Порпентайн уставился в окно. Он понял, что произойдет нечто неприятное. Он рассматривал процессию темных верблюдов с погонщиками, которая медленно двигалась по насыпи вдоль канала. Вдалеке виднелись белые паруса плывших по каналу барж.
– Играю, когда не ищу камни, – отозвалась Милдред.
Бонго-Шафтсбери продолжал:
– Могу спорить, что у тебя нет кукол, которые умели бы ходить, говорить и прыгать через скакалку. Или есть?
Порпентайн старался не отрывать взгляда от группы арабов, лентяйничавших вдалеке на насыпи; они выпаривали соль из вод озера Мареотис. Поезд несся на всех парах, так что вскоре арабы растаяли вдали.
– Нет, – с сомнением в голосе отозвалась Милдред.
Бонго-Шафтсбери продолжал:
– Ты хоть раз видела таких кукол? Они очень красивые, часовой механизм внутри. Они все прекрасно умеют делать благодаря механизму. Они не похожи на настоящих мальчиков и девочек. Настоящие дети плачут, плохо себя ведут, не желают слушаться. Куклы гораздо лучше.
Справа – хлопковое поле цвета охры и глинобитные лачуги. Иногда какой-нибудь феллах плелся к каналу за водой. Боковым зрением Порпентайн следил за руками Бонго-Шафтсбери: длинные, худые нервные кисти спокойно лежали на коленях.
– Интересно, – отозвалась Милдред.
Все-таки она понимала, что здесь кроется подвох: ее голос звучал нетвердо. Возможно, что-то напугало ее в выражении лица археолога.
Бонго-Шафтсбери продолжал:
– Хочешь увидеть такую куколку, Милдред?
Это было уже слишком. Он обращался к нему, Порпентайну, а девочку просто использовал. Но зачем? Что-то здесь было не так.
– А у вас она с собой? – нерешительно спросила девочка.
Порпентайн не удержался, оторвался от окна и взглянул на Бонго-Шафтсбери. Тот улыбнулся:
– О да.
Он подтянул рукав пиджака, чтобы снять запонку. Принялся закатывать рукав рубашки. Затем показал девочке обнаженную по локоть руку. Порпентайн отпрянул и подумал: «Господи помилуй». Бонго-Шафтсбери – псих. На внутренней стороне предплечья в кожу был вшит черный и блестящий миниатюрный переключатель; тумблер имел два возможных положения. Тонкие серебряные проводки отходили от клемм вверх по руке и исчезали под рукавом.
Дети, как правило, легко верят в ужасы. Милдред задрожала.
– Нет, – сказала она, – нет, ты не кукла.
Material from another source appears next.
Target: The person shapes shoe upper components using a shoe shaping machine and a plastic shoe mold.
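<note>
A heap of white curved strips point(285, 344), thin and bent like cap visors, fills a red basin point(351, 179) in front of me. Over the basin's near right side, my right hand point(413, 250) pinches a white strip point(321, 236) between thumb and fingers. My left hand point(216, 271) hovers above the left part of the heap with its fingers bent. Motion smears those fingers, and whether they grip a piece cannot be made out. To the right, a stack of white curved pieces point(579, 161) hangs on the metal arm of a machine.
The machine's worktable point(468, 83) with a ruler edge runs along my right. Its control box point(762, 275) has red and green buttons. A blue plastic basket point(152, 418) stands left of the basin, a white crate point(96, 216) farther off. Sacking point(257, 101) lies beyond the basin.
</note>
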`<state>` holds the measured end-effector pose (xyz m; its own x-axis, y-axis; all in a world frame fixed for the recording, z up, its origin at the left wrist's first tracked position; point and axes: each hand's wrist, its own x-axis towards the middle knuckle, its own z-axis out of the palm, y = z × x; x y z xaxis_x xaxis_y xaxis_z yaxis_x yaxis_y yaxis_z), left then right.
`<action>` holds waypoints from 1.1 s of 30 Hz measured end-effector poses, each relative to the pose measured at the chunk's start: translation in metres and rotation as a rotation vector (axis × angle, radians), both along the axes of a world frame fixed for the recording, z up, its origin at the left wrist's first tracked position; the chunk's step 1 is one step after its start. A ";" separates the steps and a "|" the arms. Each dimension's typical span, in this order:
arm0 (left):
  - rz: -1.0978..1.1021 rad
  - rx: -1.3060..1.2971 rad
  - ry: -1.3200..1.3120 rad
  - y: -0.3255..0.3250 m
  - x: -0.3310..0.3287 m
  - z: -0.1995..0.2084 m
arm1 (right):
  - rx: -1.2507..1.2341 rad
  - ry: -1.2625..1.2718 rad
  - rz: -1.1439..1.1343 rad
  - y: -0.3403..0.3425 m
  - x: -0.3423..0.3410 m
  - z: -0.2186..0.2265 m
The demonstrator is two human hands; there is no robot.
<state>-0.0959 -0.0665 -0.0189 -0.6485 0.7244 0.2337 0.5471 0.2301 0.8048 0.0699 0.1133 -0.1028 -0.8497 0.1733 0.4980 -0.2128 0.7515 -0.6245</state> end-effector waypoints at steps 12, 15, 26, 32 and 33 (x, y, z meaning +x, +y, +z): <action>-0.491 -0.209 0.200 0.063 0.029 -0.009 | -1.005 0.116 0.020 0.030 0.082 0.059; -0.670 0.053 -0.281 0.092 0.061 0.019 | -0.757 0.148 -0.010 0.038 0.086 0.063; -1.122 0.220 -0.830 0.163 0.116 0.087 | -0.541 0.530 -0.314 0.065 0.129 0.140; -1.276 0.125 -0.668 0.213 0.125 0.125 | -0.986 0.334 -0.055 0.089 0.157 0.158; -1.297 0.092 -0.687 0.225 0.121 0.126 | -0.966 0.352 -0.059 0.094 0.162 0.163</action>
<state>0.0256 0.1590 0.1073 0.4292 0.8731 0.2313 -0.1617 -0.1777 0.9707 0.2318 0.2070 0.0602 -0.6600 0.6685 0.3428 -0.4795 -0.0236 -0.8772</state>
– Я кукла, Милдред, – улыбаясь, настаивал Бонго-Шафтсбери. – Эти провода идут в мой мозг. Когда переключатель стоит в этом положении, я веду себя так, как сейчас. А если поставить вот так…
Девочка вжалась в стенку.
– Папа, – заплакала она.
– …Все работает на электричестве, – успокаивающим тоном объяснял Бонго-Шафтсбери. – Просто и ясно.
– Перестань, – перебил Порпентайн.
Бонго-Шафтсбери резко повернулся к нему.
– Почему? – прошептал он. – Почему? Из-за нее? Тебя волнует ее испуг, да? Или из-за себя самого?
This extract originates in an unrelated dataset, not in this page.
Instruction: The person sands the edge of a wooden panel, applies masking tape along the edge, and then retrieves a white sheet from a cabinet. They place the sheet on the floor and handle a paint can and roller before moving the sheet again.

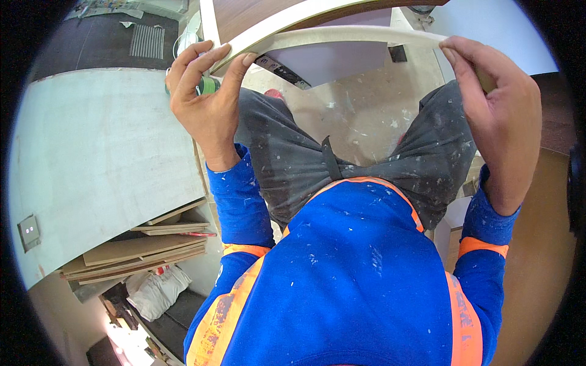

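Blue sweatshirt (354,274) foremost | my right hand (503,107) clamps pale strip (342,35) between fingertips; my left hand (204,100), grip unclear | judged light, pliant: hold near ends

Pale wall (110,146) with a grey socket (28,233) toward nine o'clock, paint-spotted floor (351,113) near twelve, bright light (127,348) around seven-thirty

Stacked boards (140,247) (thin, tan) lie near a white bag (160,294).
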A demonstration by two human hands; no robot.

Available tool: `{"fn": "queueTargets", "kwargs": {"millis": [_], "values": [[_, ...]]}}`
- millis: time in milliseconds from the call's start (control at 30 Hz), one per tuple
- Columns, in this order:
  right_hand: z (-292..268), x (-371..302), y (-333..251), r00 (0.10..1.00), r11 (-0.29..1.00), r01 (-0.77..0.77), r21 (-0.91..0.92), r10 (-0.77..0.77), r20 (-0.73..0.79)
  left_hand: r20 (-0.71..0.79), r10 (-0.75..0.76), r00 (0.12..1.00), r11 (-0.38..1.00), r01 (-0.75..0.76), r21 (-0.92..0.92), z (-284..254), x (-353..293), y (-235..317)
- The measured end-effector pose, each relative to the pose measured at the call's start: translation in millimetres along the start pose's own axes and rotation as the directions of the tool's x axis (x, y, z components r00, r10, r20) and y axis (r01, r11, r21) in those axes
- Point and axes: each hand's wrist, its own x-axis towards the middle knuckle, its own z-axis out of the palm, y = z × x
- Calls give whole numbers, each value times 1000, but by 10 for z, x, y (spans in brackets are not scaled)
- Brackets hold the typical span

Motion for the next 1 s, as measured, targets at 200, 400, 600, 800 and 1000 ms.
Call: {"fn": "queueTargets", "kwargs": {"millis": [200, 400, 600, 800, 1000], "values": [[15, 69, 38, 999, 998, 45, 43, -44, -11, 16, -10, 1000, 1000, 10, 8, -21, 35, 31], [133, 339, 3, 999, 997, 51, 58, -51, 8, -6, 68, 998, 996, -68, 51, 90, 85, 146], [74, 339, -288, 988, 995, 68, 72, -57, -141, -20, 49, 999, 999, -49, 4, 178, 114, 240], [70, 412, -371, 992, 997, 42, 59, -34, -125, -22, 49, 999, 999, -49, 9, 181, 126, 264], [57, 412, -329, 993, 993, 45, 110, -32, -117, -25, 100, 995, 993, -98, 69, 223, 156, 341]]}}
Порпентайн предпочел отступить.
– Не следует пугать ребенка, сэр.
– Общие принципы, черт их дери.
Казалось, он обиделся и вот-вот заплачет.
В коридоре раздался шум. Это звал на помощь Гудфеллоу. Порпентайн вскочил, отпихнув Бонго-Шафтсбери, и выбежал из купе. Дверь на площадку вагона была распахнута; перед ней боролись, вцепившись друг в друга, Гудфеллоу и незнакомый араб. Порпентайн увидел, как блеснул ствол пистолета. Он подался вперед, осторожно, крадучись, выбирая выгодную позицию. Улучив момент, когда шея араба оказалась достаточно открытой, Порпентайн резко пнул того в горло, прямо по кадыку. Араб рухнул на пол. Гудфеллоу схватил пистолет. Тяжело дыша, откинул волосы со лба.
– Уф.
– Тот же? – спросил Порпентайн.
– Нет. В железнодорожной полиции ребята сознательные. Да и различать их, знаешь, можно. Это другой.
– Держи его на мушке. – Он взглянул на араба. – Ауз э. Ma тхафш минни.
Араб повернулся к Порпентайну, попытался улыбнуться, но глаза у него были больные. На горле синела отметина. Он не мог выдавить ни слова.